En utilisant la ligne médiane du thorax comme guide, utilisez le jeu pour faire une coupe peu profonde à travers un tiers du thorax et utiliser les forceps contondants pour positionner le thorax à un angle de 45 degrés. Utilisez la lame pour couper directement la ligne médiane du thorax pour obtenir deux hémithoraces et pour faire soigneusement une ou deux coupures pour enlever l’excès de tissu sans endommager les muscles longitudinals dorsal. Placez ensuite les échantillons de tissu musculaire dans un tube de PBS dûment étiqueté.
Lorsque tous les échantillons de thorax ont été coupés en deux perméabilize les tissus en bloquant tampon pendant au moins une heure à quatre degrés Celsius. À la fin de l’incubation, vortex fraîchement préparé solution de tache structurelle et ajouter 150 microlitres de la tache à chaque échantillon pour une incubation de deux heures sur un rotateur à température ambiante dans l’obscurité. Après avoir souillé laver les échantillons dans PBST, et placer cinq étiquettes de renforcement empilées et coupées en deux de 15 millimètres l’un de l’autre sur une lame de microscope en verre.

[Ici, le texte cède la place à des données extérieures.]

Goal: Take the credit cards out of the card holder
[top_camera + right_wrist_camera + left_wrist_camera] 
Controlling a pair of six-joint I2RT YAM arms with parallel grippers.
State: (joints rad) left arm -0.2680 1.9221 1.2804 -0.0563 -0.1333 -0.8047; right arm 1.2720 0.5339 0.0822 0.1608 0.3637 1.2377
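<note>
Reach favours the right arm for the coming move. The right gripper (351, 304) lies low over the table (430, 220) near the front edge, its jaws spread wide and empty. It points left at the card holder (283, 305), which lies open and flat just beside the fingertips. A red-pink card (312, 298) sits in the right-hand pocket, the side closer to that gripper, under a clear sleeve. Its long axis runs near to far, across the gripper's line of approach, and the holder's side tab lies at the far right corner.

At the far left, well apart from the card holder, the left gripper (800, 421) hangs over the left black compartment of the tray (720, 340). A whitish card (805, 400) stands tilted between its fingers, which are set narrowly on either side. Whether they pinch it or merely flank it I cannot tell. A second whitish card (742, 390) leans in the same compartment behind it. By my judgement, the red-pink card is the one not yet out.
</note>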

Utilisez une pointe de micro pipette modifiée pour transférer les Thoraces sur chaque glissière et utilisez un lingette de laboratoire pour éliminer tout excès de PBST. Utilisez des forceps pour organiser les échantillons de sorte que les Thoraces sont face côté muscle vers le haut. Lorsque les échantillons sont correctement orientés, utilisez une pointe de pipette de 200 microlitres pour appliquer 70 microlitres de milieu de montage à chaque glissière et couvrir chaque glissière d’un glissement de couvercle.

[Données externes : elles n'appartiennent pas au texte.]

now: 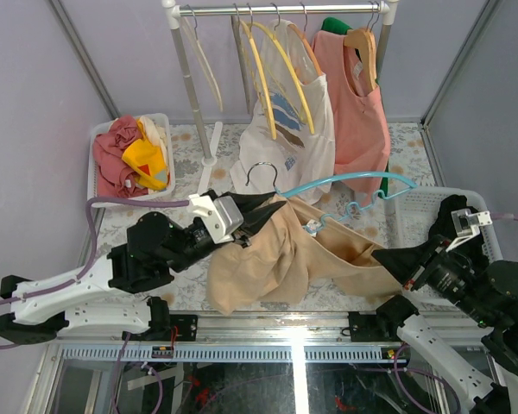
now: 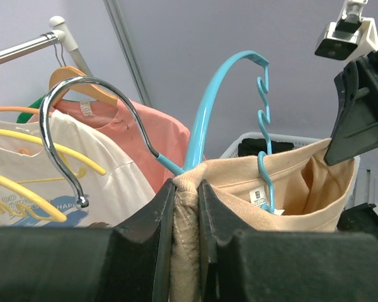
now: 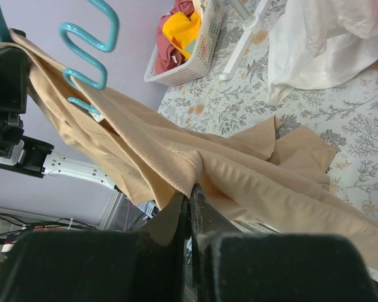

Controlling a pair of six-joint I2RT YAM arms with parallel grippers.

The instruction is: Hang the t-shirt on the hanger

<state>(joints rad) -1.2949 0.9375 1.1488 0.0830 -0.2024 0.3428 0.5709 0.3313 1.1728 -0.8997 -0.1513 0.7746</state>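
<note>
Stretching left-to-right, t-shirt [image 1: 276, 259] pinched by left gripper [image 2: 186, 195] and right gripper [image 3: 190, 195], hanger [image 1: 345, 177] along it, hook leftward.

— What hangs on the rail [image 1: 285, 9]?
— A white printed shirt [image 1: 285, 147] among yellow hangers [image 1: 262, 82], and a pink top [image 1: 363, 121] just beside it.
— And the baskets?
— The left basket [image 1: 92, 168] holds red and yellow clothes; another white basket [image 1: 414, 216] sits at the right.
</note>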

Ensuite, utilisez du vernis à ongles pour enrober généreusement les bords extérieurs des feuillets de couverture pour obtenir un joint complet autour de chaque tissu. Évaluer l’intégrité synaptique. Les jonctions neuromusculaires peuvent être tachées de peroxidase de raifort et d’étain Floe Les motoneurones dans la protéine liant le goudron de 43 moutons kilodaltons ont peu ou pas de taches de peroxyde de raifort au jour 21, tandis que la protéine de type sauvage reste intacte.

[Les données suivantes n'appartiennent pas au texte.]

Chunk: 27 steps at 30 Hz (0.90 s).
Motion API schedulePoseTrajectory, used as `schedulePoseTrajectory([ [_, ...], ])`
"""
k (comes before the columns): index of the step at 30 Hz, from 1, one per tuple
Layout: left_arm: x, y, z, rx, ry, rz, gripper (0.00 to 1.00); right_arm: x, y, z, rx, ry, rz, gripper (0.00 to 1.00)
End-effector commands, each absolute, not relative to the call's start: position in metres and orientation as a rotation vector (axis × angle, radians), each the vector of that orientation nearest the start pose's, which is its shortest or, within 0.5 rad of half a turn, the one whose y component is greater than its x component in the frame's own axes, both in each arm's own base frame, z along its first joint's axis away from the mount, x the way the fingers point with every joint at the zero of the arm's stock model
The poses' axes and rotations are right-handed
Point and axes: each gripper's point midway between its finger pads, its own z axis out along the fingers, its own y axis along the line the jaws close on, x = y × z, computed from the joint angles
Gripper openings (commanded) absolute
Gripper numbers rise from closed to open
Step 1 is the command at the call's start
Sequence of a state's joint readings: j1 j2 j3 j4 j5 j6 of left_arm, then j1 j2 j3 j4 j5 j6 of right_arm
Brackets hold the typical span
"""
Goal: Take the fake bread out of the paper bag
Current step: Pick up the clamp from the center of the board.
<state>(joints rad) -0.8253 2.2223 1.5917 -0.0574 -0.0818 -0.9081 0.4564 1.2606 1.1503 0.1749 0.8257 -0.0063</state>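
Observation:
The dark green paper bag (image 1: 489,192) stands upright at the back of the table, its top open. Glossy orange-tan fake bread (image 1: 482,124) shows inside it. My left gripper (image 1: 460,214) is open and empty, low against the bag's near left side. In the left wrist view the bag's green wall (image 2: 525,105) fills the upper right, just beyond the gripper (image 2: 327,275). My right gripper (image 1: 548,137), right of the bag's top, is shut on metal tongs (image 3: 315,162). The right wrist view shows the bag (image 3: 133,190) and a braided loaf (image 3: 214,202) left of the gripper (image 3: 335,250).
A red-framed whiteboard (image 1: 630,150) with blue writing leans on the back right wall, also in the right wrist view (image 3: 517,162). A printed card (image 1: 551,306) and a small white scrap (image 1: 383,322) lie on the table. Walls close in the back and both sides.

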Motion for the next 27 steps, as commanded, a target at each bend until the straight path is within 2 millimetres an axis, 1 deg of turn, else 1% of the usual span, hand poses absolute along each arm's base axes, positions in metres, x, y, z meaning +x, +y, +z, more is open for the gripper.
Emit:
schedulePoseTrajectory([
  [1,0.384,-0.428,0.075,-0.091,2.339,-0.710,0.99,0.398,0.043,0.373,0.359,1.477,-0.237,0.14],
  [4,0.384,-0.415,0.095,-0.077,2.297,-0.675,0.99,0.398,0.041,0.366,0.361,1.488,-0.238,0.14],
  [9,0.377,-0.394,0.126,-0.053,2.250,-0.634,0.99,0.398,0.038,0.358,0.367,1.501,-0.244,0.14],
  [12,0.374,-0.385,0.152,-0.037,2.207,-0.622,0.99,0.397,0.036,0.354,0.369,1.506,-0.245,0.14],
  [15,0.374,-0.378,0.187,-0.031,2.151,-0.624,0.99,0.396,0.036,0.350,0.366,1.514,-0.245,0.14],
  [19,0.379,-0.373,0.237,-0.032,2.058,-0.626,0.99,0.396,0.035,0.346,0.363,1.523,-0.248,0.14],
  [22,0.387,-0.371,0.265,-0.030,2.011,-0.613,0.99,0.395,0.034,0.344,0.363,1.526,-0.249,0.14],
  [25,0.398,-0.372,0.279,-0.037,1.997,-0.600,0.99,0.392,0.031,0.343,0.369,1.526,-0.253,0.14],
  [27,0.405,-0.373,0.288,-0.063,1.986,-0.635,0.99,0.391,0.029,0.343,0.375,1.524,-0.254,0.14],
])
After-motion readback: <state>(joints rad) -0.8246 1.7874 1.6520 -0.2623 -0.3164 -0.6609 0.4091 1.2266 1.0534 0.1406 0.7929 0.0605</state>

Aucune différence visible dans la coloration musculaire n’est observée. En plus de la coloration structurale dorsal l’étiquetage longitudinal de jonction neuromusculaire de muscle peut également fournir une évaluation de l’intégrité synaptique avec des marqueurs pré synaptiques et post-synaptiques. Notez que le gel par flash d’azote liquide facilite une bisection réussie car les tissus congelés non flash sont plus sensibles aux dommages pendant la dissection.
Suivant cette procédure, les échantillons de conserve peuvent être analysés par microscopie confocale pour mesurer un aspect spécifique de la structure synaptique.